Exercise> Among the lines below, a stretch begins at the one with "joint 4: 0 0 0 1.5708" and ends at the one with "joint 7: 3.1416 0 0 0". Repeat that stretch exactly, ends included.

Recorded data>
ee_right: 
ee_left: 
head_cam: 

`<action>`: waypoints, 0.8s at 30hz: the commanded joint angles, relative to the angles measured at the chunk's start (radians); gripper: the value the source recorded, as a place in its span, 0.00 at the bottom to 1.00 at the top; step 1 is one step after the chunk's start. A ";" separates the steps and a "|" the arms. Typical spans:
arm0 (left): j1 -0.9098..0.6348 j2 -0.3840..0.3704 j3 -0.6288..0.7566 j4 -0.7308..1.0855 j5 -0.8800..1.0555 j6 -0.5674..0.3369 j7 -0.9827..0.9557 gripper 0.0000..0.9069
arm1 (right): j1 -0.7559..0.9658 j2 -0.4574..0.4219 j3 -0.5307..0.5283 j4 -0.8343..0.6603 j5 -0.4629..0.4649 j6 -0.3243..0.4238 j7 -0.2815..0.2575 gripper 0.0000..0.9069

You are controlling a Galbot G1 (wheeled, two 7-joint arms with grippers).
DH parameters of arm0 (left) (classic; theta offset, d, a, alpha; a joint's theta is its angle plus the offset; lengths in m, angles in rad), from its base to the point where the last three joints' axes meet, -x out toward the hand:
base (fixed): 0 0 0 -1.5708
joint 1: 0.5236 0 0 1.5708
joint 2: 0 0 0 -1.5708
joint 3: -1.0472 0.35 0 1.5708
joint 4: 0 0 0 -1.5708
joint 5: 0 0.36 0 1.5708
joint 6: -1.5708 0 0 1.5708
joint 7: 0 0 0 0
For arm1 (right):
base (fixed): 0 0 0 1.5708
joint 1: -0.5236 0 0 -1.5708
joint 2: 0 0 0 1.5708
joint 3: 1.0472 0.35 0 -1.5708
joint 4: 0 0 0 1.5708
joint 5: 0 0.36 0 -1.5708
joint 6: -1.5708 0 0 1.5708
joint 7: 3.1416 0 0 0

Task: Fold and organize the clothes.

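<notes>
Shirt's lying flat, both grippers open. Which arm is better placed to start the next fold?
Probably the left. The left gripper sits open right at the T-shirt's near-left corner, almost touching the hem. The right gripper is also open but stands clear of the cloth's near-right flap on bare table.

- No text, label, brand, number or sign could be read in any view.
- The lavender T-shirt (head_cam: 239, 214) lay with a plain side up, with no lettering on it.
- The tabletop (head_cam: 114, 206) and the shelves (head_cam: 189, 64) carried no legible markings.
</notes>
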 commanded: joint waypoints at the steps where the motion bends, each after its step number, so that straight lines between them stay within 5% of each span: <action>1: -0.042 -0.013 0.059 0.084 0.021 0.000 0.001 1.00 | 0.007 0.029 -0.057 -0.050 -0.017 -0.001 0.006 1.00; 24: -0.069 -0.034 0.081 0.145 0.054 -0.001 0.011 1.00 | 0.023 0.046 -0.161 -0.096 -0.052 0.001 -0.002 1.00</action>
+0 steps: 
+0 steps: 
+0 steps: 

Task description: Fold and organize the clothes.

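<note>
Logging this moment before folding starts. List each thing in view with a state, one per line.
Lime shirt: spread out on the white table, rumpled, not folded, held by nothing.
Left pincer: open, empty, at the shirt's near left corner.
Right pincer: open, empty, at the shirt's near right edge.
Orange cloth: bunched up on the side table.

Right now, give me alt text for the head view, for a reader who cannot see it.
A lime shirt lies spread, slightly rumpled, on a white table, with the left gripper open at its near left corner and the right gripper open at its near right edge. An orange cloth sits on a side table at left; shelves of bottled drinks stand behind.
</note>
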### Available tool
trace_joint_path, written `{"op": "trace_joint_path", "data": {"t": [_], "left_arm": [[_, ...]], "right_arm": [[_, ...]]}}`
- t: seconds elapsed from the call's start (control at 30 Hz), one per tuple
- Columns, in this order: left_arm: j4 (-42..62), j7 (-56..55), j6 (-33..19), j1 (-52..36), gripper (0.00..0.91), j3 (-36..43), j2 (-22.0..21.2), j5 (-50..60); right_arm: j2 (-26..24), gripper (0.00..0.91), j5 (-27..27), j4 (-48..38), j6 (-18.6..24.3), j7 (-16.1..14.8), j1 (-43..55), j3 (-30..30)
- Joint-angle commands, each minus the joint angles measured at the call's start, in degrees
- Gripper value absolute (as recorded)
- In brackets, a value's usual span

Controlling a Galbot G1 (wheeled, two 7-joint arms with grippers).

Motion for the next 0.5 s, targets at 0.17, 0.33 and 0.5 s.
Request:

Solution below>
joint 4: 0 0 0 1.5708
joint 5: 0 0.36 0 -1.5708
joint 6: -1.5708 0 0 1.5708
joint 7: 3.1416 0 0 0

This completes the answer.